Start of Block

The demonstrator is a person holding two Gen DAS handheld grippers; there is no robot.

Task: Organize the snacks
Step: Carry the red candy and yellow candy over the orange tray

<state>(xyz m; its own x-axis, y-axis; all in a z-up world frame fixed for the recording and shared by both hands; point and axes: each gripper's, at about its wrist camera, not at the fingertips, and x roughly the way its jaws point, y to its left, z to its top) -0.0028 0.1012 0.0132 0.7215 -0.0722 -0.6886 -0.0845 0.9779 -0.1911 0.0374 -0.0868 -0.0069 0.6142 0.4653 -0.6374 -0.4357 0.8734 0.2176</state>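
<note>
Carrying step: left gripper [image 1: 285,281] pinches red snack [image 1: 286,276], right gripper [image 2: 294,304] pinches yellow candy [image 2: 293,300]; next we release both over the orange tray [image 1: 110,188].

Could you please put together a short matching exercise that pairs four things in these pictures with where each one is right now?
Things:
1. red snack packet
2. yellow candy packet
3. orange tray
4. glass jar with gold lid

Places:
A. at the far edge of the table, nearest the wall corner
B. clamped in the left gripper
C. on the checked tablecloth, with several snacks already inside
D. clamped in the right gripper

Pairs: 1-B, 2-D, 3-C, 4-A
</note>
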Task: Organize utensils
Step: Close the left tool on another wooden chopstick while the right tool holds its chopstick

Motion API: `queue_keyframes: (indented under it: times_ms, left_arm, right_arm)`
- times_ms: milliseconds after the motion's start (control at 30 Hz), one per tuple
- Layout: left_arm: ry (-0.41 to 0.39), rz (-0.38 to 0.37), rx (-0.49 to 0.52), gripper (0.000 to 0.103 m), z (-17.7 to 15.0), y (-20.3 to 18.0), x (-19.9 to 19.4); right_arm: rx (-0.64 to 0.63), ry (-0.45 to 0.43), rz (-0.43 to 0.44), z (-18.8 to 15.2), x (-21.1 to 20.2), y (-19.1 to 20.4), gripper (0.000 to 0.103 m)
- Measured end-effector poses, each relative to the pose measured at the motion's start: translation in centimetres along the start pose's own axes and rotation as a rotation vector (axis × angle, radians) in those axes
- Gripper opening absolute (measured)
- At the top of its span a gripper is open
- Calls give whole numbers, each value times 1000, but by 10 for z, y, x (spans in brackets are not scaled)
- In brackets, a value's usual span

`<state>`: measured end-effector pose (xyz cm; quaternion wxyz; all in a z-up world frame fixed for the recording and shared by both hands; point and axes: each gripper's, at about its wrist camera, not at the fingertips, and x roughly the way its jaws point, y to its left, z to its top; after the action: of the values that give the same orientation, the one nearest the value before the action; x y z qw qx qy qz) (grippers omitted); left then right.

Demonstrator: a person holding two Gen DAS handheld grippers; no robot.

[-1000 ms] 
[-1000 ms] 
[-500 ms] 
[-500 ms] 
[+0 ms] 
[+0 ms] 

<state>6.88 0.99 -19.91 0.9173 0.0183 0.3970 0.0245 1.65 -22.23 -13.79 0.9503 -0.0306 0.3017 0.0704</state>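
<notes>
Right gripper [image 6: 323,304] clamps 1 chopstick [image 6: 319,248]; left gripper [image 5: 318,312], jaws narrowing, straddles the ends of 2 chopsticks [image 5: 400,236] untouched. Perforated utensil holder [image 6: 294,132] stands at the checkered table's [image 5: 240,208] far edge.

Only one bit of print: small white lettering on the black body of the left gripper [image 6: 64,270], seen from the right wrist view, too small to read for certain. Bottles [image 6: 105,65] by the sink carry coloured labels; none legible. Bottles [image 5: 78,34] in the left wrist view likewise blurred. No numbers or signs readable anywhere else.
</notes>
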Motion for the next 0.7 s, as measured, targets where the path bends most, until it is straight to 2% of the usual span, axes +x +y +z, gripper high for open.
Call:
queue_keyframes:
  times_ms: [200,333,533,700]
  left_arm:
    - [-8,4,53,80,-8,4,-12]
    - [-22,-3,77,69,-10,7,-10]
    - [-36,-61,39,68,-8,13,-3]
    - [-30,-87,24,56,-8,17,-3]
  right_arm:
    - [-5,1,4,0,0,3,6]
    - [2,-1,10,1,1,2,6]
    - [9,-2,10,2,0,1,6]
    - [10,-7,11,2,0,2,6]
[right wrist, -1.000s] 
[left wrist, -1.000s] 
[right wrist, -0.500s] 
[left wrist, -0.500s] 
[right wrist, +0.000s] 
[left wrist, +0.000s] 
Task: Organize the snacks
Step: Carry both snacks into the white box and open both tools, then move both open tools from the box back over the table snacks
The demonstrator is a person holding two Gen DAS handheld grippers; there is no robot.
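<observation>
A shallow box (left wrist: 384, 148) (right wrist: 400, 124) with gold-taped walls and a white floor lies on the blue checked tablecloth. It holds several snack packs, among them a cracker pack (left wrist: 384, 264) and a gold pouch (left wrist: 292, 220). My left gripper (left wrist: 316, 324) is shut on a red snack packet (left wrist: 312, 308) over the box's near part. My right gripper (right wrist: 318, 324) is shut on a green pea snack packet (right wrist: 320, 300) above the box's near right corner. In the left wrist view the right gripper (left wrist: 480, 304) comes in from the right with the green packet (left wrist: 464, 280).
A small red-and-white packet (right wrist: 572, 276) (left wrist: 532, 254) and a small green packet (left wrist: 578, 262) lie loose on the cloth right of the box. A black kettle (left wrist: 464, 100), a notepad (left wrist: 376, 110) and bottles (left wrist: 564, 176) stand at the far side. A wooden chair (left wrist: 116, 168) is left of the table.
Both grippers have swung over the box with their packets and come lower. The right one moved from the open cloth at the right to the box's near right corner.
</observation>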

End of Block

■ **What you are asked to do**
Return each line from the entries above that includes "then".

■ **Exercise result**
`<state>`: measured end-effector pose (xyz cm; quaternion wxyz; all in a z-up world frame fixed for the recording and shared by both hands; point and axes: each gripper's, at about its wrist camera, not at the fingertips, and x roughly the way its jaws point, y to its left, z to its top; after the action: of the values that give the same orientation, the one nearest the value before the action; x y z qw qx qy qz) (grippers omitted); left then right.
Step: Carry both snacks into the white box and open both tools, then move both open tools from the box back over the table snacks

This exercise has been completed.